Precisely how was the public’s “right to know” served by hiring helicopters to shadow and film the progress of Jackson’s SUV as it made its way through Las Vegas traffic on his way back to his hotel after his release?
That’s not about news. It’s about pictures, and here we reach the nub of the matter.
Television likes criminal trials for the same reason it likes sports: There’s inherent drama, and it all occurs at a prescribed time in a prescribed place and, therefore, is incredibly cheap to cover. Moreover, unlike sports, you don’t even have to pay for the rights. When the argument over televising trials was first being made, those advancing it -- such as Court TV founder Steve Brill -- often alleged that the public would be educated by their coverage.

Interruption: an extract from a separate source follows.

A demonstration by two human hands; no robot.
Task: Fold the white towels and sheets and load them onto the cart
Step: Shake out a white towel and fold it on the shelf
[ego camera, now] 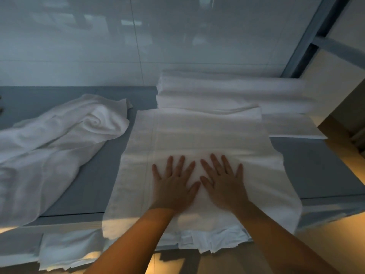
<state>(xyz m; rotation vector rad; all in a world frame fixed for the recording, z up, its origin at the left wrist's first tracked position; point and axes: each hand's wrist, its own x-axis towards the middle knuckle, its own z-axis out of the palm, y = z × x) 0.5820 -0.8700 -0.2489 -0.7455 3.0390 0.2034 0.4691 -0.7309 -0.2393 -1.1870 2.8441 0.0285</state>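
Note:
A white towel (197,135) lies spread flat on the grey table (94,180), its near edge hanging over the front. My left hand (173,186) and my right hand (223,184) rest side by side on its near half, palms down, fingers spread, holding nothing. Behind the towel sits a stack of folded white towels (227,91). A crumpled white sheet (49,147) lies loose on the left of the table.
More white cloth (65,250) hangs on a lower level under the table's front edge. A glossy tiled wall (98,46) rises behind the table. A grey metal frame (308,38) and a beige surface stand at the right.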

That was nonsense then and it’s still nonsense. If television really was interested in educating its viewers about the criminal justice system, it would fight to televise the proceedings of the appellate courts, where the sophisticated give and take between scholarly advocates and panels of judges is truly enlightening. The last time that happened -- the only time in recent memory, in fact -- the 9th Circuit was conducting its en banc hearing of the California recall case, which, as you might recall, involved Arnold Schwarzenegger’s fate.
Most contemporary coverage of the criminal justice system is “educational” in the same way the old stag flicks used to be, when pornographers bent on evading the law had to feign a “redeeming social purpose.” So, they just had some guy they called doctor wear a white coat and look into the camera to introduce the fornication that followed.
The cable networks’ 24-hour news cycle has made all this infinitely worse by filling their programming with even-cheaper-to-produce chat shows on which a procession of talking heads -- some with credentials, all with opinions -- chew over every conceivable aspect of these trials, introducing into the process every political, social and psychological consideration imaginable. Everything, that is, except the evidence.
Producers and network executives defend such programming simply by saying their viewers want it. Every time we do Laci Peterson or Kobe Bryant or Michael Jackson, they say, our ratings go up. And so they do, but those are the values of an entertainment enterprise and not a news organization.
Watching something like the current Jackson media frenzy build and spread is like the experience the poet Heinrich Heine had when he chanced upon a cat chewing its own tail. In the objective sense, he mused, the beast was eating; in the subjective sense, it was being eaten.
By serving up wall-to-wall coverage of the Jackson/Peterson/Bryant/Spector story, editors and producers may think they are feeding the connection with their readers and viewers. In fact, they are slowly consuming the only things that make that connection worth having -- credibility and respect.